Um moedor de carne universal
Trabalhadores norte-americanos perante a Comissão Interamericana de Direitos Humanos (CIDH) da OEA
Foto: Lucía Iglesias
No final de março deste ano, funcionários da indústria avícola norte-americana compareceram a uma audiência na Comissão Interamericana de Direitos Humanos (CIDH), da Organização dos Estados Americanos (OEA).
Sua intenção era dupla: denunciar as “condições inaceitáveis e desumanas” vividas todos os dias ao executarem suas tarefas, e também fazer com que o governo desistisse de seu plano para aumentar, ainda mais, o ritmo de trabalho na indústria e diminuir o número de inspetores encarregados de fiscalizar o funcionamento das empresas por razões de “economia”.
“Os reguladores do governo apoiam as grandes empresas, que priorizam o lucro acima das pessoas”, declarou então Felicia Tripp, da organização de sindicalistas negros Coalition of Black Trade Unionists (Coligação de Sindicalistas Negros).
“Deveria ser implementada uma norma que melhorasse a qualidade de vida, não que consolidasse o que já é desumano”, acrescentou.
ADiante da CIDH, os trabalhadores avícolas relataram as situações “de inferno cotidiano”, conforme disseram. “Todos sofremos doenças que poderiam ser perfeitamente evitáveis se trabalhássemos num ritmo suportável para um ser humano, mas somos exigidos quase como se fossemos robôs”, declarou uma das denunciantes.
Segundo informou a publicação MintPresse News, “os denunciantes assinalaram as altas velocidades de processamento como a causa direta da elevada incidência de lesões nos trabalhadores, particularmente as que são consideradas produto do estresse, como a síndrome do túnel do carpo, uma inflamação dolorosa dos tendões e nervos dos pulsos”.
Estudos oficiais e de grupos de controle, realizados nos dois últimos anos, descobriram que as taxas de síndrome do túnel do carpo nas indústrias avícola e frigorífica dos Estados Unidos oscilam de 40 a mais de 80 por cento.
“Eu embalava presunto oito horas por dia, de 40 a 50 presuntos por minuto. A esteira de processamento se move muito rapidamente e não para”, disse Teresa Martínez, ex-trabalhadora de um frigorífico de Nebraska, ao organismo da OEA.
“Eu fui operada das mãos e duas vezes das costas. Recebi várias horas de tratamento, mas a dor não para. Minhas mãos perderam a força e a firmeza.
“Depois da operação nas costas, eu perdi as forças nas pernas. Imagine o que é estar incapacitado aos 41 anos”, declarou Juan Martínez, que trabalhou em um estabelecimento do mesmo estado durante oito anos.

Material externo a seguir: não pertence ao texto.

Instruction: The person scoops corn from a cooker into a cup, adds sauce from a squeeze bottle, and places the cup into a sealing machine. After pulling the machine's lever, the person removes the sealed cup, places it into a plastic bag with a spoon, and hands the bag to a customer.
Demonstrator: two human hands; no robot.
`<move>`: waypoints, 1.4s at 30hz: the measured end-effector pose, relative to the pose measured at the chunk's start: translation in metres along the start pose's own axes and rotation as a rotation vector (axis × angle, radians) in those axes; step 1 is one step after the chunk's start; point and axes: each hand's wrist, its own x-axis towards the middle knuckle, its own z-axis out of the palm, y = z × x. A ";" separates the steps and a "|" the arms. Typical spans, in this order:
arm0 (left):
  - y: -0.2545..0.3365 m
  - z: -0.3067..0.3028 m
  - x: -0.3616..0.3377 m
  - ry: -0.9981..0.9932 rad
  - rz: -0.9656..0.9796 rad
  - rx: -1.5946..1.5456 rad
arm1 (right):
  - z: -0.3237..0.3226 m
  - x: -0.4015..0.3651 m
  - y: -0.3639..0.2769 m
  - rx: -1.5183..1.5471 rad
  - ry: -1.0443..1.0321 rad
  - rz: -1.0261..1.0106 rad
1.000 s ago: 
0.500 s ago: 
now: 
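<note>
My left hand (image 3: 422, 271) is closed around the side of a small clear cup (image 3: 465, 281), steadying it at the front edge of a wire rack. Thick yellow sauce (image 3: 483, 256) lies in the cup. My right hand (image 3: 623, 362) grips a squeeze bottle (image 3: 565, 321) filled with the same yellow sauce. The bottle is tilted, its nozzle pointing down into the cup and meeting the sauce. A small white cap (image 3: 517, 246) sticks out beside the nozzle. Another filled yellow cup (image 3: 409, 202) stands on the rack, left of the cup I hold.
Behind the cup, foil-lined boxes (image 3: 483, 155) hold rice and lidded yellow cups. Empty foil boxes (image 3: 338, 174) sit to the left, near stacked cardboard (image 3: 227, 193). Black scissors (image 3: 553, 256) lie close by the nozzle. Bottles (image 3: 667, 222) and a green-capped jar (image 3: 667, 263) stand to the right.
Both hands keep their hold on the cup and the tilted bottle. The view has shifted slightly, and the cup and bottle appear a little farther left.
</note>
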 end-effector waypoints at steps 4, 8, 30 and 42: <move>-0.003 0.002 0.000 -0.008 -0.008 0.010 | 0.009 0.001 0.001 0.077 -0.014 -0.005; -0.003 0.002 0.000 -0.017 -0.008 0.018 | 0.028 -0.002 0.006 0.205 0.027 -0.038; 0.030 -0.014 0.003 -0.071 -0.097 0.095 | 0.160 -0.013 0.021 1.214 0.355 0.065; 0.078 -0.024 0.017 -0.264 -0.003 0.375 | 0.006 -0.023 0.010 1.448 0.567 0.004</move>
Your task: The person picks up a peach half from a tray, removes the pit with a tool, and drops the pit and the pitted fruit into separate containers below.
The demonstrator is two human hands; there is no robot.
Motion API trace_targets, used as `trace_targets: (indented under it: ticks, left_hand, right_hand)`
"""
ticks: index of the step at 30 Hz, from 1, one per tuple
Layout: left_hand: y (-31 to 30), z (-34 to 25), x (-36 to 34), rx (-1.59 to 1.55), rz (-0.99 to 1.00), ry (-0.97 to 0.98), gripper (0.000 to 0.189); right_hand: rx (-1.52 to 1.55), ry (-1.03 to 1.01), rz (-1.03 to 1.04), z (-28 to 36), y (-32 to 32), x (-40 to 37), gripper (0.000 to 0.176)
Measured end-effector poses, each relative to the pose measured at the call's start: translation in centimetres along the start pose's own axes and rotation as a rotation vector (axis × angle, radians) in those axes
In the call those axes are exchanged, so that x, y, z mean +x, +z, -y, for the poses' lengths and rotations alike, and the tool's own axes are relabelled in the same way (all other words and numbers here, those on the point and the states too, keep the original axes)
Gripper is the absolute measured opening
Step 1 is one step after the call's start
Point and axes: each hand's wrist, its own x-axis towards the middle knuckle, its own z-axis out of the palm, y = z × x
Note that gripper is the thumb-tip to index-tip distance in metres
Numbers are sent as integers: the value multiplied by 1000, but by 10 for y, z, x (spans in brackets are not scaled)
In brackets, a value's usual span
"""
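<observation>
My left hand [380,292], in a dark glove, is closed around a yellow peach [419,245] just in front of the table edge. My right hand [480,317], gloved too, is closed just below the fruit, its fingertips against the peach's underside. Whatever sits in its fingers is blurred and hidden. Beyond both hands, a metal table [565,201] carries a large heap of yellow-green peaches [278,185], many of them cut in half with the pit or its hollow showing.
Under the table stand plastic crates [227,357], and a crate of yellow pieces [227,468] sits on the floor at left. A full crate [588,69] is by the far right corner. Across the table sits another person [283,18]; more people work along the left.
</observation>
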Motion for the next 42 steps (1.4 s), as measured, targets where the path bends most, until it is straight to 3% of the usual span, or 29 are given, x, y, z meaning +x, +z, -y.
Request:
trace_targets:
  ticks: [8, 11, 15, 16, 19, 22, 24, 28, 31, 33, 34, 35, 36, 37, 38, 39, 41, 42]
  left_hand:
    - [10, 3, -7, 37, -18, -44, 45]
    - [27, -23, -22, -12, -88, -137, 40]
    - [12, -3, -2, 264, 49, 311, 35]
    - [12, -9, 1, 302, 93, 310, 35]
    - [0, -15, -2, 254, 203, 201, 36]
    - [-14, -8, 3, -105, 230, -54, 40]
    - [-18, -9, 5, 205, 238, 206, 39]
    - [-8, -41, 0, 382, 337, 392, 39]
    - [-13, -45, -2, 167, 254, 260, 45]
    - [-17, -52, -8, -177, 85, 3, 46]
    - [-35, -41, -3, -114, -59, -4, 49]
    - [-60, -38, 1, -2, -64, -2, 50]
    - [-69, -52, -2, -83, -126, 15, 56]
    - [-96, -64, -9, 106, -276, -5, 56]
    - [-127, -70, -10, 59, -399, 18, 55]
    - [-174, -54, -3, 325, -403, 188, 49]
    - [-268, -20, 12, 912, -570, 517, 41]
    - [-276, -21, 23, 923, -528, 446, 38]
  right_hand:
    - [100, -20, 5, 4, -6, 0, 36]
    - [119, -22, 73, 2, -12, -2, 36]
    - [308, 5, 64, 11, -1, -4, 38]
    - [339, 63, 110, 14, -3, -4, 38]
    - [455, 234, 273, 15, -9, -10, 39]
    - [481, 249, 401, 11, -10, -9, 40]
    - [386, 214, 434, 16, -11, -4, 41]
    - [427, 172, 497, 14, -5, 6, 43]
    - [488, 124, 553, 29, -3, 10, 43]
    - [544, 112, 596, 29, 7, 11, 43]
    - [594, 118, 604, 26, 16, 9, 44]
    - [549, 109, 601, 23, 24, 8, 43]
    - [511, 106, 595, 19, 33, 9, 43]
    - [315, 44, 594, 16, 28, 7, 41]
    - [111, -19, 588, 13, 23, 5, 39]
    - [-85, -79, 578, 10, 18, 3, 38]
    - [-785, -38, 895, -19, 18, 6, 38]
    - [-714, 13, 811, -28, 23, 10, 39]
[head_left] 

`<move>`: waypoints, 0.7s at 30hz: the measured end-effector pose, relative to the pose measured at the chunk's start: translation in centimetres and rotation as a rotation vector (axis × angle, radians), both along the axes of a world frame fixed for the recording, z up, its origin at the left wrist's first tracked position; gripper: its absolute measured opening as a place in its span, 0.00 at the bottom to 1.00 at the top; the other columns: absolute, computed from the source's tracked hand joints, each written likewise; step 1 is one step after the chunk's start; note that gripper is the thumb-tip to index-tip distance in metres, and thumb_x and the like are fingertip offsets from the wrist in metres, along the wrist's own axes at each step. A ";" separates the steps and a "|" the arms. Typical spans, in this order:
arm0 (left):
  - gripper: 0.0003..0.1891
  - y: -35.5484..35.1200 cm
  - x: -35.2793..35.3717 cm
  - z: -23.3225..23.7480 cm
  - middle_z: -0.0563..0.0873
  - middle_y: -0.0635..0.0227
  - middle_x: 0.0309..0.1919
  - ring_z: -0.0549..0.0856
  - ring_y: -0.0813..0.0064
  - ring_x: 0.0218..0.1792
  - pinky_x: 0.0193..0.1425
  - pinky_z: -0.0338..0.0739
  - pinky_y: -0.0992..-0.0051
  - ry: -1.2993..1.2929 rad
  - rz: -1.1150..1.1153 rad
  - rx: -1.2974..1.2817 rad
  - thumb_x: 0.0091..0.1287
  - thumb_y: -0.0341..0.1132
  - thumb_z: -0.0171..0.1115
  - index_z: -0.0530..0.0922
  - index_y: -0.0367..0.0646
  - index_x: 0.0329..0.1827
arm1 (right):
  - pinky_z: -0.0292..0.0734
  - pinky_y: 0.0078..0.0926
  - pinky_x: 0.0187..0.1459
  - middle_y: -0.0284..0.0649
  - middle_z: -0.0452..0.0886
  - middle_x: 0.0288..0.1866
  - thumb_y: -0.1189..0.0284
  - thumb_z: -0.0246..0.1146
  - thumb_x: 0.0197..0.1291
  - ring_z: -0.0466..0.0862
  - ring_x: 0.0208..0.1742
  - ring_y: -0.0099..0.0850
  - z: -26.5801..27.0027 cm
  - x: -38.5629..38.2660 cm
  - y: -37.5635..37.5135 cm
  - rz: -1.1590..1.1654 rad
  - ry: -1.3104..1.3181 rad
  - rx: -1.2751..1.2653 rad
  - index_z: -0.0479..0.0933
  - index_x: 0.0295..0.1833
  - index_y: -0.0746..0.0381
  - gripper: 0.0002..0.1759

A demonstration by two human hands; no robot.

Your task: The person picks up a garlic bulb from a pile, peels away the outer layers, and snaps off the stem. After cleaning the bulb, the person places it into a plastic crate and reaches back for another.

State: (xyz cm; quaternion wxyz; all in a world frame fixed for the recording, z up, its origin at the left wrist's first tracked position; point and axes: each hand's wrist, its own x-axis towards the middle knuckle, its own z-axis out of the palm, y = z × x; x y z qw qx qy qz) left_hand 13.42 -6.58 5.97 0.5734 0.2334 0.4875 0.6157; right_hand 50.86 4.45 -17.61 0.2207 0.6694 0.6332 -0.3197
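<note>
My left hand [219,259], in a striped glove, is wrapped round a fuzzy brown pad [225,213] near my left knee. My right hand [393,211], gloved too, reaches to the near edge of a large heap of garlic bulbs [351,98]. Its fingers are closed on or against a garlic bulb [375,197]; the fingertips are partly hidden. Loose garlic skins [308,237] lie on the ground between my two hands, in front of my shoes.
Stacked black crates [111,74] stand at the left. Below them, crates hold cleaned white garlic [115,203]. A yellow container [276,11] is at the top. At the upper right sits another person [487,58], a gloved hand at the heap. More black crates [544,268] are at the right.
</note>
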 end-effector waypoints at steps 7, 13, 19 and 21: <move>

Denúncias do mesmo tipo vêm se acumulando há anos no país, mas o governo não só não pensa em legislar para reduzir a velocidade do processamento na indústria, como pretende aumentá-la em 25 por cento.
“Vai ser algo atroz”, adverte a Coligação de Sindicalistas Negros.
A pequena taxa de sindicalização nos frigoríficos dos Estados Unidos é um obstáculo para que as coisas melhorem: menos de um em cada três do meio milhão de trabalhadores destas indústrias está sindicalizado.
“Muitos destes trabalhadores são negros e outros imigrantes recentes e sem documentos. Pudemos determinar que um grande número deles desconhece seus direitos e como devem responder a isto”, disse Omaid Zabih, advogado do Centro de Leis em prol do Interesse Público do grupo de controle Appleseed de Nebraska, ao jornal MintPresse News.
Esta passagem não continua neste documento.